A Moguntiacum, — Mayence, — à Colonia Agrippinensis, — Cologne, — deux légats de Rome commandent. Et certes, ils seraient étonnés d’apprendre ce que les historiens allemands leur démontreraient avec une bouffonne assurance, de Venedey et Riehl à la légion des derniers professeurs, pangermanistes rétrospectifs, — à savoir qu’ils règnent au nom de Rome sur des Germains frémissants. Car Trevires, Ubiens, Mediomatrices et Triboques, tous peuples de la rive gauche, sont si bien Celtes qu’ils font partie, comme jadis, du Concilium totius Galliæ. Mais ce sont Celtes romanisés, qui s’accommodent de la vie municipale laissée et organisée par Rome civilisatrice et législatrice, cette large liberté, qui, loin de le contrarier, assoit l’Empire. Vie municipale intense qui s’épanouit dans le décor romain, vie tout à la fois intelligente et opulente : tandis que, adossés au fleuve, derrière le limes germanicus, — muraille continue qui, sur la rive droite, assure la défense, — les légions protègent ces citoyens gallo-latins, ils peuvent vaguer à leurs affaires, à leurs plaisirs ; des industriels exploitent les mines et les salines, tournent les pots, les coupes, les vases, cisèlent les bijoux et forgent les armures, et, cependant, des poètes chantent, de Claudien à Ausone, le Rhin et la Moselle. Dans les villæ, domaine ruraux, l’excellente terre rhénane et mosellane se cultive.

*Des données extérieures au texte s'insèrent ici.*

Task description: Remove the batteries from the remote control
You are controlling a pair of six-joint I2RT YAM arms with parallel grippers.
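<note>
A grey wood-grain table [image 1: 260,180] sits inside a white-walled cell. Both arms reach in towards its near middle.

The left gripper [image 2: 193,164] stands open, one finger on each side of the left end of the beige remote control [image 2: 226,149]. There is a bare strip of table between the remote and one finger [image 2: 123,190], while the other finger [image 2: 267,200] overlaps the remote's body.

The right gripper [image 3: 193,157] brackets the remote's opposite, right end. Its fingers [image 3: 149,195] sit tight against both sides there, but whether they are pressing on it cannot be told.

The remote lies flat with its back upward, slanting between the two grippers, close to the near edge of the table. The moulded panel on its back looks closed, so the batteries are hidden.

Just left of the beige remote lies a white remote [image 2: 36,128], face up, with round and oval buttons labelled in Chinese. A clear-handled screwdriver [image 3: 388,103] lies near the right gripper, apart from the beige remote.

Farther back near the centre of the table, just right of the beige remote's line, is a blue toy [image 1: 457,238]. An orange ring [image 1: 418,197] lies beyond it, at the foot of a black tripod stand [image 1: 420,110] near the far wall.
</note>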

Si large que fût le fleuve, il devait avoir la fortune de tout obstacle naturel s’il cesse d’être énergiquement et persévéramment défendu. Les barbares, poussés par d’autres Barbares, devaient le franchir. L’Empire s’affaiblissant par ses divisions, le Barbare tantôt se glissait en traître, — sous prétexte de « servir, » tantôt, le moment venu et les traîtres en place, violait la barrière, qui bientôt cessait d’en imposer.